The Vision: International collaboration around play, connection, and nervous system regulation as foundational to human flourishing.

  1. PERSONAL STORY: FROM SURGEON TO HEALER

Hanscom’s Journey

The presentation is interwoven with Hanscom’s personal narrative:

Professional Crisis:

  • Successful spine surgeon
  • Developed severe chronic pain himself (back, neck, burning sensations)
  • Anxiety, depression, and insomnia
  • Considered suicide
  • Realized surgery couldn’t solve his problem

The Turning Point:

  • Discovered neuroplasticity research
  • Implemented expressive writing
  • Learned to stop fighting his symptoms
  • Gradually recovered completely

Career Transformation:

  • Stopped performing elective spine surgery
  • Developed the “Back in Control” program
  • Now dedicates work to helping others understand neuroplastic pain
  • Advocates for system-wide changes in pain treatment

The Credibility of Lived Experience

Hanscom’s story provides crucial credibility:

  • He’s not a theorist but someone who lived the nightmare
  • He understands the desperation and skepticism
  • His medical background allows him to bridge conventional and alternative approaches
  • His recovery demonstrates the principles work

 

  1. ADDRESSING SKEPTICISM AND RESISTANCE

Why People Resist This Approach

Hanscom explicitly addresses common objections:

“My pain is real!”

  • Response: Absolutely, it is. Neuroplastic pain is real pain. The brain creates it, so it’s genuine.

“But I have structural problems on my MRI!”

  • Response: Most people with the same findings have no pain. The structure isn’t the primary driver.
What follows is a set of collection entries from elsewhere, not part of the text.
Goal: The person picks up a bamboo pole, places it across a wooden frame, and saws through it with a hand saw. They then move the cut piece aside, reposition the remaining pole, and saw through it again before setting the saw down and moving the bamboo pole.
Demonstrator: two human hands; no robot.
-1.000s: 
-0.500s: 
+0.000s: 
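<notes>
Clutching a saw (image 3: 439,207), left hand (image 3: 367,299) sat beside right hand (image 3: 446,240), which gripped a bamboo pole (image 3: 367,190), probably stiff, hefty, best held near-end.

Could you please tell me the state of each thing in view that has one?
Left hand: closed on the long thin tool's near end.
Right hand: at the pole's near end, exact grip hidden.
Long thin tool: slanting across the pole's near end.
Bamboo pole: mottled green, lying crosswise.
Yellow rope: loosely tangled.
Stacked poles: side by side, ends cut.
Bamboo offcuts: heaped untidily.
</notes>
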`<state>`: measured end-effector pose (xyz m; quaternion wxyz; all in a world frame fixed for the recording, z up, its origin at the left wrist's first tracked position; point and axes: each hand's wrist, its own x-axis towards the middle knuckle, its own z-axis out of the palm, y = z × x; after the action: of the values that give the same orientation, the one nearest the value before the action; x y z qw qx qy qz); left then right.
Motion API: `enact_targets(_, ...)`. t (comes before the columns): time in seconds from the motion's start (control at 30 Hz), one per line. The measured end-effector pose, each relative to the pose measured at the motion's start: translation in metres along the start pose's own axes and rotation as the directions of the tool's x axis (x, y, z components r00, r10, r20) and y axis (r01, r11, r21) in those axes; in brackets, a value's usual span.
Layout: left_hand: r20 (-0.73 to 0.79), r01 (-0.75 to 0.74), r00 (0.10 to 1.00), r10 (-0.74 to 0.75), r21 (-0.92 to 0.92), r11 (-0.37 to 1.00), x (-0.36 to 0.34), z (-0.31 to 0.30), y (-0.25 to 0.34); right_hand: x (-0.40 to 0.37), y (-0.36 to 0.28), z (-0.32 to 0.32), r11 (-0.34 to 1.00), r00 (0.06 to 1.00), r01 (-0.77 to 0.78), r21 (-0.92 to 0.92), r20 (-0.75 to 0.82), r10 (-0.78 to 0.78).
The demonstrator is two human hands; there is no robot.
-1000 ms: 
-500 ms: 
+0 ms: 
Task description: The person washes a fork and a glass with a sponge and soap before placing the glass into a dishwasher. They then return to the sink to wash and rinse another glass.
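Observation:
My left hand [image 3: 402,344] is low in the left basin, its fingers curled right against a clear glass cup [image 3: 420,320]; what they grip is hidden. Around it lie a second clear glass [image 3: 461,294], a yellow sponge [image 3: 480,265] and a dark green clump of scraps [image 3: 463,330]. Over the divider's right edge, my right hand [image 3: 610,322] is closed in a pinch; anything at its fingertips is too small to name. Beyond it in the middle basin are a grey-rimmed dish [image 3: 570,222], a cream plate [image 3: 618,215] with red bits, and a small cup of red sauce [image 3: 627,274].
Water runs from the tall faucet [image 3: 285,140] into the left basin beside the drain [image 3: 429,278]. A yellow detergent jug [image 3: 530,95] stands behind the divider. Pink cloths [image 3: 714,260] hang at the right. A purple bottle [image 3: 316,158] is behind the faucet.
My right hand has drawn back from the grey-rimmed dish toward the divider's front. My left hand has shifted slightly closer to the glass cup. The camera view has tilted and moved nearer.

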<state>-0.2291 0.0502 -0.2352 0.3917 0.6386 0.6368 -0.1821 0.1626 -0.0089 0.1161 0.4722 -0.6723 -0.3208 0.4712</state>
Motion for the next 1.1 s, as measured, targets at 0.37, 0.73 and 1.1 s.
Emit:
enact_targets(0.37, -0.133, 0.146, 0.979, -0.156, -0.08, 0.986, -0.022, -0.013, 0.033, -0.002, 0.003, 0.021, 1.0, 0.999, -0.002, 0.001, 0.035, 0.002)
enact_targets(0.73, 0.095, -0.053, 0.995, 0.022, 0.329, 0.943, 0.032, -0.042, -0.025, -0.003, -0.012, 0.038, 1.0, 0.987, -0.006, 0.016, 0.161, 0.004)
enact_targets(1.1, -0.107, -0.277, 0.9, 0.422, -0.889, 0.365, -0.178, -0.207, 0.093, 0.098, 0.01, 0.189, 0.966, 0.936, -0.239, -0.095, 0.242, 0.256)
“I’ve tried everything; nothing works!”

  • Response: That’s precisely why this might work—because it’s fundamentally different from everything else.
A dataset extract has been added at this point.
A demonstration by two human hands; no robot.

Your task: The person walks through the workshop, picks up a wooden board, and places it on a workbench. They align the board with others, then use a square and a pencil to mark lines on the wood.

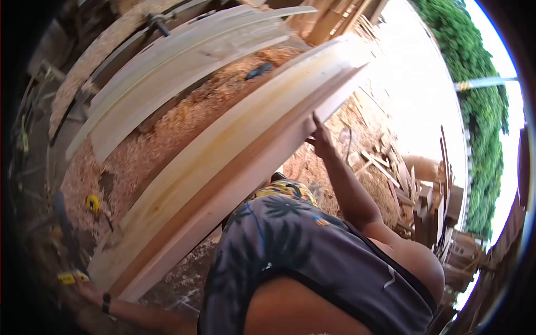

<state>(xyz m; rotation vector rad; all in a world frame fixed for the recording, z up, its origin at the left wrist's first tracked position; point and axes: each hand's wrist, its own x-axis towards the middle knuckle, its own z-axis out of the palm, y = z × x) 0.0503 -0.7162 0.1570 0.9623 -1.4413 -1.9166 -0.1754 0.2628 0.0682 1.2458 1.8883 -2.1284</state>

“This sounds too simple/too hard”

  • Response: Simple concept, challenging implementation. It requires patience and practice.

“I can’t just accept pain; that’s giving up.”

  • Response: Acceptance isn’t resignation. It’s acknowledging reality so you can work with it effectively.

The Importance of Connecting to Skepticism

“Connect with your skepticism. Don’t believe a word I said. I’m serious. Because you’ve tried everything, nothing’s worked. Why should you believe David Hanscom?”

This validates rather than dismisses doubt, which:

  • Reduces resistance
  • Acknowledges the legitimate reasons for skepticism
  • Invites experimentation rather than demanding belief
  • Respects autonomy and intelligence

 

  1. THE ROLE OF RELATIONSHIPS AND SOCIAL CONNECTION

Relationships as Safety or Threat

The quality of relationships profoundly impacts chronic pain:

Threatening Relationships Create:

  • Constant vigilance and defensiveness
  • Suppression of authentic needs and feelings
  • Accumulation of resentment and hurt
  • Increased baseline threat load

Safe Relationships Provide:

  • Validation and emotional support
  • Permission to be authentic
  • Reduction in threat perception
  • Buffering against stress

The Narcissistic Pairing

Though not explicitly detailed in this transcript, Hanscom references dynamics where:

  • People with poor boundaries attract controlling partners
  • Chronic self-suppression leads to physical symptoms
  • Leaving toxic relationships often precedes pain improvement
  • Setting boundaries can be physically healing

Social Connection as Biological Necessity

Humans are fundamentally social creatures:

  • Isolation registers as a life threat to the unconscious brain
  • Belonging signals safety and survival enhancement
  • Quality matters more than quantity of connections
  • Authentic relating (not performing) provides benefit

 

  1. CONSCIOUSNESS, THE UNCONSCIOUS, AND IDENTITY

The Nature of Consciousness

Hanscom explores deeper philosophical territory:

Consciousness Characteristics:

  • Processes minimal information (40-50 bits/second)
  • Creates narrative continuity (sense of self over time)
  • Generates meaning and interpretation
  • Produces the illusion of control

The Problem:

  • We identify with consciousness as “me”
  • We believe our conscious thoughts define reality
  • We trust conscious interpretation over unconscious wisdom
  • We fight unconscious processes with conscious will

The Unconscious as Ally, Not Enemy

A key reframing: The unconscious brain is trying to protect you, not torture you.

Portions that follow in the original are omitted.